WHAT NEEDS TO BE DONE: Identify the lines in the data below that contain "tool" and give only how many there are.
### SUPPLIED DATA ###
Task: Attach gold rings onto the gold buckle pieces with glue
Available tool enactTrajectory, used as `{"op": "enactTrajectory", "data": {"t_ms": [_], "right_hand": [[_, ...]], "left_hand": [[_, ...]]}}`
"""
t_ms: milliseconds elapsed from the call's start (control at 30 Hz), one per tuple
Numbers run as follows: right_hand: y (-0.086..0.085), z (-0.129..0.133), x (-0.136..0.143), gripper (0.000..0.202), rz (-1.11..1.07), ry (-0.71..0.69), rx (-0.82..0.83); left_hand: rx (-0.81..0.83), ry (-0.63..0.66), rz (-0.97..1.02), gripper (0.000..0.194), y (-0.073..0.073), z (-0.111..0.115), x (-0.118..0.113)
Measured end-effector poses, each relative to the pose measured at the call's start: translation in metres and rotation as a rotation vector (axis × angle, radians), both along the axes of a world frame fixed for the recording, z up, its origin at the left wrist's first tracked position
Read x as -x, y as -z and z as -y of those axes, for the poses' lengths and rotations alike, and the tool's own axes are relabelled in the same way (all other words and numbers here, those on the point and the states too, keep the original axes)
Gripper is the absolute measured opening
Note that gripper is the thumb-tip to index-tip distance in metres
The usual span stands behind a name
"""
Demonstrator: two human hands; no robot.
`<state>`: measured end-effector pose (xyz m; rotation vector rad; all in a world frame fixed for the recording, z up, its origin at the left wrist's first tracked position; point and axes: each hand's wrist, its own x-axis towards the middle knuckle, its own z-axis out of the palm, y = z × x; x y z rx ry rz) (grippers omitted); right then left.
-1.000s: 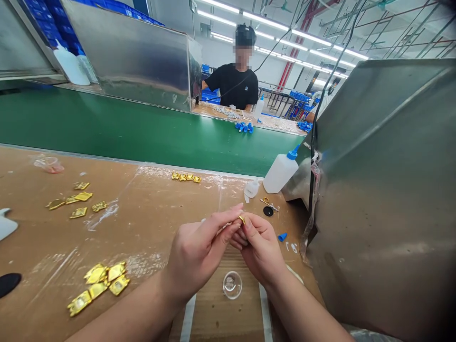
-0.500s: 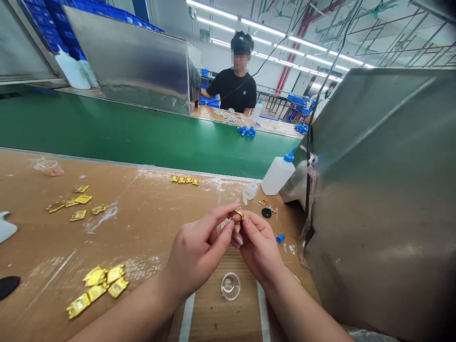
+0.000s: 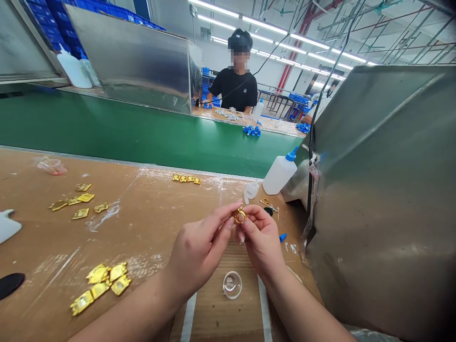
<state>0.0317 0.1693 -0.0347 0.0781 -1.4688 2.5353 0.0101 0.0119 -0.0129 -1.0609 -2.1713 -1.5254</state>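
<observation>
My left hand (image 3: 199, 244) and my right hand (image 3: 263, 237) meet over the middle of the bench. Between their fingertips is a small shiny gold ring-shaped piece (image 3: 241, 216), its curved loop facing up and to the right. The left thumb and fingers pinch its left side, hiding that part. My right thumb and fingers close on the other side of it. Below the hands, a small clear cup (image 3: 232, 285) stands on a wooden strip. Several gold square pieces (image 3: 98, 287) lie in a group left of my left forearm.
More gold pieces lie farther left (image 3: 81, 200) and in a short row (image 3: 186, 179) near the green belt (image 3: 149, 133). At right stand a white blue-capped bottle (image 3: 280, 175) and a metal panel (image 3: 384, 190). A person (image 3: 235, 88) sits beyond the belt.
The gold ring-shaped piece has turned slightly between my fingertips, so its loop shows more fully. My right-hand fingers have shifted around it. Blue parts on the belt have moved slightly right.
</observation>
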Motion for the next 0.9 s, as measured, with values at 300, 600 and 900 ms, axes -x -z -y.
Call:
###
EXERCISE RESULT: 2